Une solution québécoise offerte

Chose certaine, le logiciel Koha a bonne réputation. Il est utilisé dans plus de 15 000 bibliothèques dans le monde et est reconnu pour sa puissance et sa stabilité, selon Éric Bégin.

La plupart, sinon la totalité des collèges qui n’utilisent pas le logiciel Koha pour leur bibliothèque ont choisi une solution offerte par la Société de gestion de la Banque de titres de langue française (BTLF), un organisme québécois à but non lucratif.

Les clients doivent payer pour obtenir un accès à la base de données de la BTLF (appelée Memento), explique Clément Laberge, directeur par intérim de l’organisme. Pour un collège de 2000 étudiants, le coût du service est d’environ 650 $ par année, selon lui.

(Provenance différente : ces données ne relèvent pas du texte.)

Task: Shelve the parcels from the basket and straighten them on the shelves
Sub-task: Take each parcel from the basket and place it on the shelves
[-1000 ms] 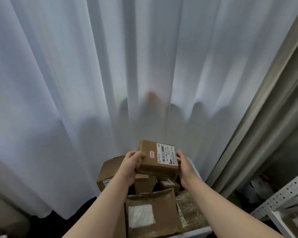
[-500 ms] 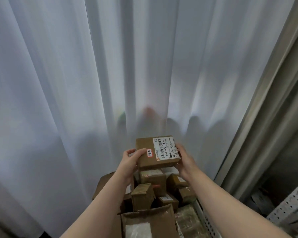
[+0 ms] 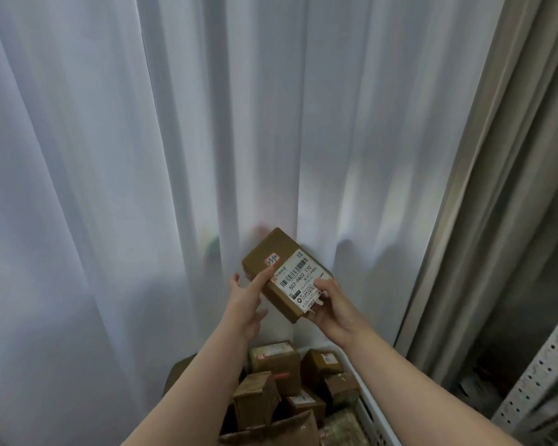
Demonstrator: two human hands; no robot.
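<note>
Fingers (image 3: pixel 266 277) gripping one parcel (image 3: pixel 273 251) (labelled), one basket (image 3: pixel 372 413)

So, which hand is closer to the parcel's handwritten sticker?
Left. The left hand has its thumb just under the sticker; the right hand grips the parcel at its opposite end.

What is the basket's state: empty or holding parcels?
Holding parcels: several brown boxes sit inside the white basket, below the labelled parcel held up.

Open air above basket (image 3: pixel 372 413); curtain (image 3: pixel 110 188) behind.
</note>
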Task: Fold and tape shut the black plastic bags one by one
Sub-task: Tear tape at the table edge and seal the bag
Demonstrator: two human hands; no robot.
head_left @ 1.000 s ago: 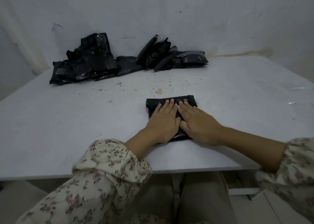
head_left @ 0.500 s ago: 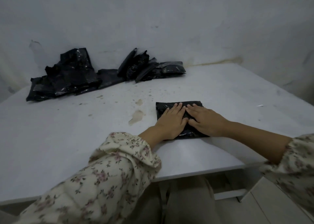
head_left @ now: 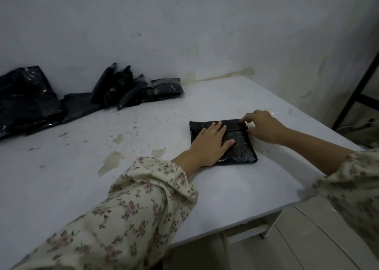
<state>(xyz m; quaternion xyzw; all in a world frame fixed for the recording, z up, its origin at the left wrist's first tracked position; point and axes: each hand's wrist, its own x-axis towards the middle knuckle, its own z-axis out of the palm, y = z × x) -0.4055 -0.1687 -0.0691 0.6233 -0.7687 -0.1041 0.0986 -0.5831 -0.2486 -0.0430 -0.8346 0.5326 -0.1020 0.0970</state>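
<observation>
A folded black plastic bag (head_left: 239,149) lies flat on the white bench (head_left: 143,177), near its front edge. The left hand (head_left: 211,143) presses it with straight fingers, while the right hand (head_left: 263,127) pinches the flap's right end. More black plastic bags (head_left: 30,103) lie heaped by the wall (head_left: 184,34).

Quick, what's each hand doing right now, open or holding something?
Left hand: open, pressing flat on the bag.
Right hand: pinching the bag's folded flap at its right end.
</observation>
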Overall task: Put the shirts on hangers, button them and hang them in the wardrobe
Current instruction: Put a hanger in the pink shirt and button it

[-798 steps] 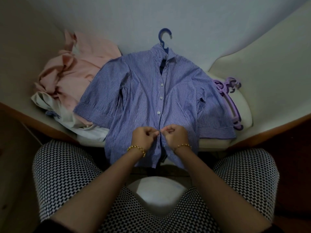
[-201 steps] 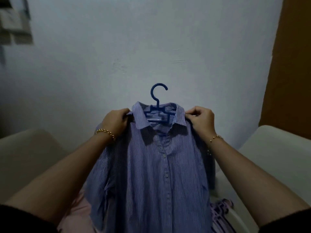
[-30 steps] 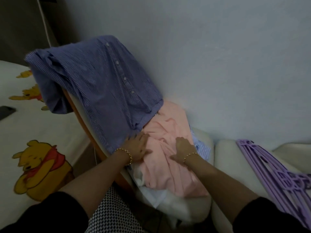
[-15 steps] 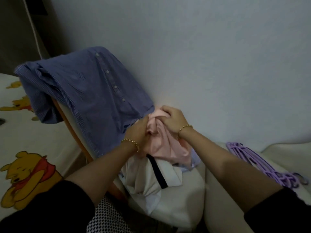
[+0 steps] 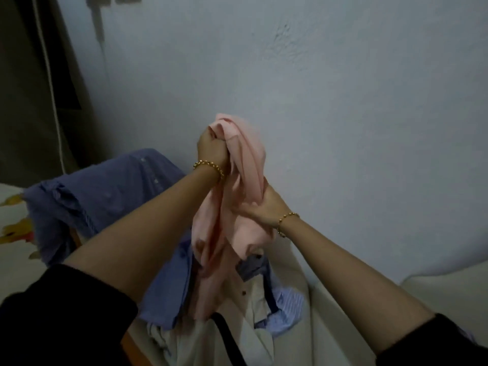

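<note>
Step in hand: next shirt taken up. Pink shirt, bunched, held aloft before the wall, its tail hanging down to the clothes pile below. Left hand: fist closed round the topmost folds. Right hand: fingers curled round the bunch, lower and to the right. Blue striped shirt: draped at left, not yet in the wardrobe. Next move, probably: shake out, find the collar, fetch a hanger. Change from half a second back: shirt raised off the pile; purple hangers gone from view.

1 head-worn wide view, facing forward-down, close to pink shirt.
</note>
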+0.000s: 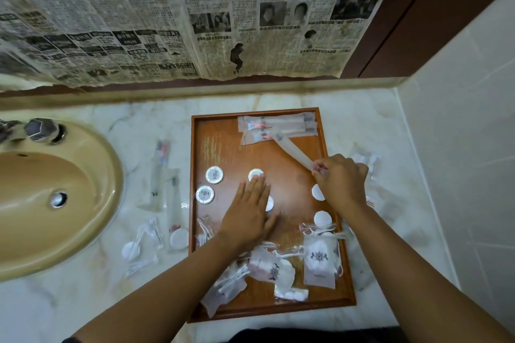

Dans le milieu culturel, on s’étonne que des cégeps aient des contraintes budgétaires telles qu’ils préfèrent recourir à un logiciel libre associé à Amazon plutôt que d’investir quelques centaines de dollars dans un système québécois qui a fait ses preuves.


 

Une version précédente de ce texte affirmait que le le président de la firme montréalaise inLibro se nommait Éric Godin; il se nomme plutôt Éric Bégin.